Magda Linette wróci na kort po ponad pięciu miesiącach przerwy spowodowanej pandemią koronawirusa. Polka będzie rywalizować w Lexington w nowej rzeczywistości. O szczegółach wyprawy do USA i funkcjonowaniu teamu na miejscu opowiedział nam Izo Zunić, który pełni rolę drugiego trenera i menedżera.
Hubert Błaszczyk, TVPSPORT.PL: – W poniedziałek Magda rozegra pierwszy oficjalny mecz po przerwie spowodowanej pandemią. Jak dostaliście się do Lexington?
Izo Zunić: – Najpierw przylecieliśmy do Delray Beach, gdzie na co dzień żyje trener Mark Gellard. Tam Magda trenowała przez dwa tygodnie. Wcześniejszy przylot wynikał z tego, że chcieliśmy być bezpieczni. Trzy dni temu mieliśmy lot do Fort Lauderdale, a następnie dojechaliśmy do Lexington. Aktualnie przygotowujemy się tutaj do pierwszego meczu.
– Wiele mówiło się o procedurach i ich przestrzeganiu. Jak wygląda to na miejscu?
– Wszystko jest przygotowane bardzo profesjonalnie. Muszę podkreślić, że mam bardzo duży szacunek do WTA i organizatorów turnieju. Oczywiście, wszystko może się wydarzyć. Nigdy nie ma stuprocentowej pewności, że nie dojdzie do zakażenia. Po wylądowaniu od razu zmierzono nam temperaturę, a cały hotel jest zarezerwowany tylko dla zawodników i obsługi turnieju. Musieliśmy też przejść test na koronawirusa. Na wyniki czeka się od piętnastu do dwudziestu godzin. Przez ten czas nie można opuszczać pokoju. Zamówienie jedzenia nie stanowi problemu, obsługa jest bardzo pomocna. Kiedy dostanie się zielone światło, można swobodnie poruszać się po hotelu. Wtedy też zawodnik może rozpocząć treningi. To nie koniec procedur, bo codziennie trzeba wprowadzać temperaturę ciała do specjalnej aplikacji. Na obiekcie jest bardzo dużo miejsca, wiele kortów i lobby dla zawodników. W pomieszczeniach i podczas transportu trzeba nosić maski, a tenisistki i ich sztaby ograniczają kontakt ze sobą do minimum.
– W USA do koronawirusa podchodzi się bardzo poważnie. NBA przygotowało dla zawodników specjalną "bańkę" w Orlando. Wygląda na to, że w Lexington jest podobnie.
– Tak, nie możemy wychodzić do miasta. Życie toczy się w hotelu i na kortach.
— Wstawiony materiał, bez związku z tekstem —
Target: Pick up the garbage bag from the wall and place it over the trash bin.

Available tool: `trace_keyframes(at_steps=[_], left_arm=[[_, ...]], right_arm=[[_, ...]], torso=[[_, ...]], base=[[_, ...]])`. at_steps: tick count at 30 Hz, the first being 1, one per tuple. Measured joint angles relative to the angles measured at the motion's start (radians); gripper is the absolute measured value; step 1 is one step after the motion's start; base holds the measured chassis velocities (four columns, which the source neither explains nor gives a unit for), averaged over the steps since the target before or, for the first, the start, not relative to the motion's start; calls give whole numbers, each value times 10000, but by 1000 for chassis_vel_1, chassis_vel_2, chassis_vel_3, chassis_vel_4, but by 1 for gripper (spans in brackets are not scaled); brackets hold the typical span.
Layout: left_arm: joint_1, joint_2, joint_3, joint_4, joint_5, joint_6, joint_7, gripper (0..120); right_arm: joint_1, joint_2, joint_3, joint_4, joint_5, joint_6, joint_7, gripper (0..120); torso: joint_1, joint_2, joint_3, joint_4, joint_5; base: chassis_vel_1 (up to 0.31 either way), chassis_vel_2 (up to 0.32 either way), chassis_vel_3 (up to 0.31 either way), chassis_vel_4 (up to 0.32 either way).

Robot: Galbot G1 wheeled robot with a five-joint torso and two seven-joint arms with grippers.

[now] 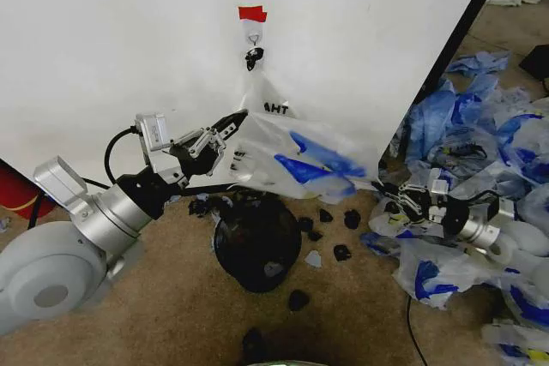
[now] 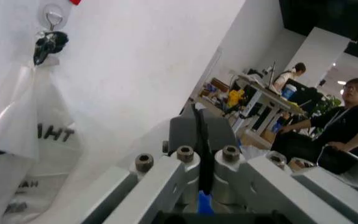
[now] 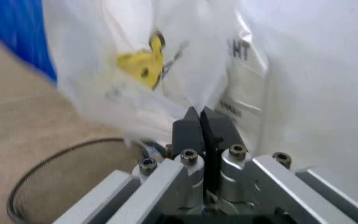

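The garbage bag (image 1: 313, 160), white with blue patches, is stretched out sideways just above the round black trash bin (image 1: 257, 246). My left gripper (image 1: 233, 121) is shut on the bag's left edge. My right gripper (image 1: 388, 189) is shut on its right edge. In the right wrist view the bag (image 3: 143, 63) with its yellow face rises from the shut right gripper (image 3: 199, 114), and the trash bin (image 3: 48, 186) lies below. The left gripper (image 2: 199, 123) stands shut close to the wall (image 2: 135, 56). The wall (image 1: 129, 40) carries red tape (image 1: 252, 13) and a hook (image 1: 254, 38).
A narrower white bag (image 1: 268, 102) with black lettering hangs from the hook. A heap of white and blue bags (image 1: 480, 126) covers the floor at the right. Black scraps (image 1: 330, 216) lie on the carpet around the bin. A red cylinder (image 1: 13, 190) stands far left.
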Motion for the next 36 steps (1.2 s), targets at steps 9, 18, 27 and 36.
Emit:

– Czyli władze WTA wyciągnęły wnioski. Zastosowano model podobny do tego, który ma być w US Open, a nie w Palermo, gdzie krytykowano reżim sanitarny.
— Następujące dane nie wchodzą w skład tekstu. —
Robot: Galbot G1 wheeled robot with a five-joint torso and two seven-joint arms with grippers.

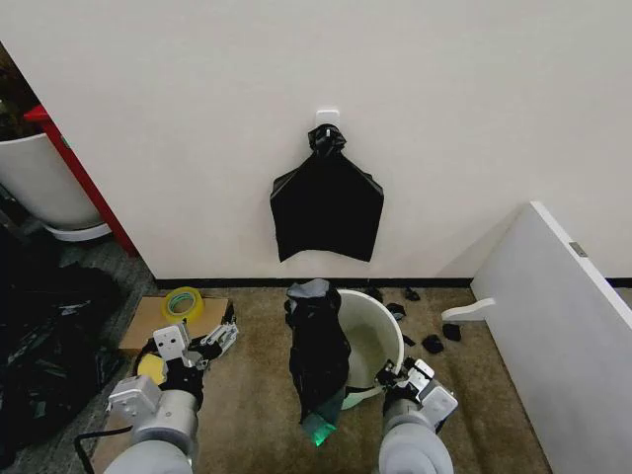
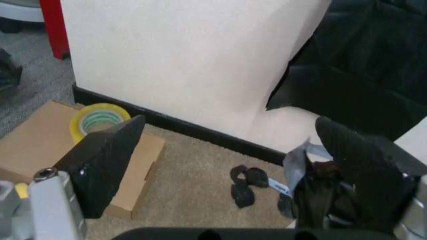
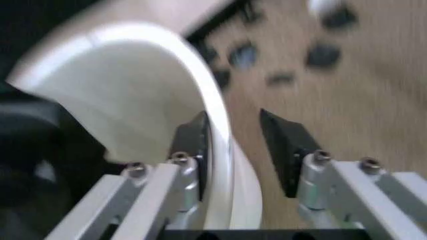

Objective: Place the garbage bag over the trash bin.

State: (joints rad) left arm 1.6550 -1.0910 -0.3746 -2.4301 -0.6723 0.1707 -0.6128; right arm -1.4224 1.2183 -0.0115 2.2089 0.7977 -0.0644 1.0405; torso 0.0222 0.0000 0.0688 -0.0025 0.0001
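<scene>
The right gripper straddles the trash bin rim, jaws parted with a gap on the outer side. The garbage bag drapes over the far rim, hiding it. The left gripper hangs spread, empty, well aside.

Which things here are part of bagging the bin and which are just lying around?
Job: wrinkly black plastic garbage bag draped over the rim; round white plastic trash bin; right gripper straddling the rim.

Lying about: yellow tape roll, brown cardboard sheet, small black scraps, black bundle on the wall.
</scene>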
– Można to porównać do US Open, ale tam spodziewam się większych restrykcji. Prawdopodobnie jeszcze mniej osób będzie mogło pojawiać się w określonych strefach. Zostanie to ograniczone właściwie do zawodników i trenerów. Podkreślę, że zachowanie organizatorów jest profesjonalne. Wyciągają wnioski z tego, co się dzieje. Wiedzą jak wyglądało to w Palermo i teraz chcą pójść krok dalej w Lexington i Pradze. Jestem pewien, że z każdym turniejem będzie coraz bardziej bezpiecznie.
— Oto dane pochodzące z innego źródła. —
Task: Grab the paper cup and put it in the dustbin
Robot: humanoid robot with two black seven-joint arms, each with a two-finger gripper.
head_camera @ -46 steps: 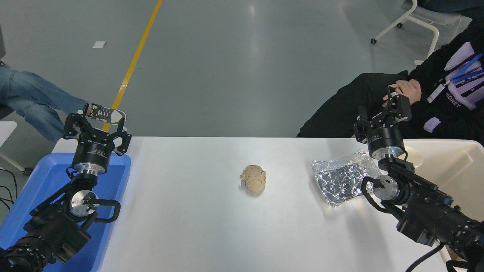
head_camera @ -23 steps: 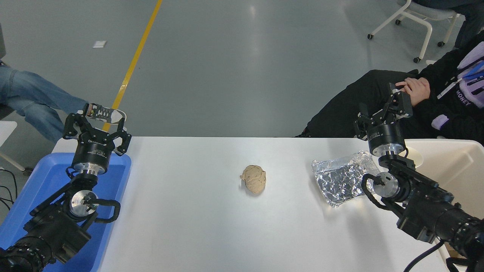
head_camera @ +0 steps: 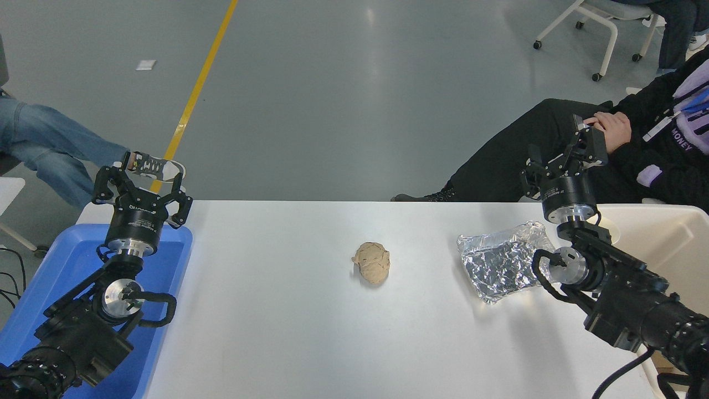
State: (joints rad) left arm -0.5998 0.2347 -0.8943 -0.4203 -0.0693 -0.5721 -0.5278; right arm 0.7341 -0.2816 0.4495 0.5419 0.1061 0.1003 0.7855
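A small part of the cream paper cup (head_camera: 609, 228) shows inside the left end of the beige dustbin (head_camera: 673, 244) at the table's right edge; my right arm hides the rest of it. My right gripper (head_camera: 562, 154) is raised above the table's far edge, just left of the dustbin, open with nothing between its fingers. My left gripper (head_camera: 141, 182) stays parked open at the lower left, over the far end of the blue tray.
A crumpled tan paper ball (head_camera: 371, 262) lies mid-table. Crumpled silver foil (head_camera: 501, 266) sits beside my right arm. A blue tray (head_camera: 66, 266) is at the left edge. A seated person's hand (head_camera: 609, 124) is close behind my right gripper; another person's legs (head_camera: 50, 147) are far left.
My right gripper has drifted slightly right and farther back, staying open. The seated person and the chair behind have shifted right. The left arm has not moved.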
– Z obrazu, który przedstawiasz wygląda, że ryzyko zakażenia jest naprawdę minimalizowane. Czy jako trener również musisz regularnie mierzyć temperaturę i mieć aplikację?
– To dotyczy wszystkich, niezależnie od tego jaką funkcję sprawujesz. Na obiekcie nie ma osoby, która nie została przetestowana.
– Po przyjeździe przeszliście test na koronawirusa. Jak często musicie go powtarzać?
– Co dwa dni. Obserwuję jak wszystko tutaj działa. Staram się też prowadzić zdrowy tryb życia. Nigdy nie wiesz, co się stanie, ale możesz minimalizować ryzyko. To właśnie robi WTA i organizatorzy turnieju w Lexington.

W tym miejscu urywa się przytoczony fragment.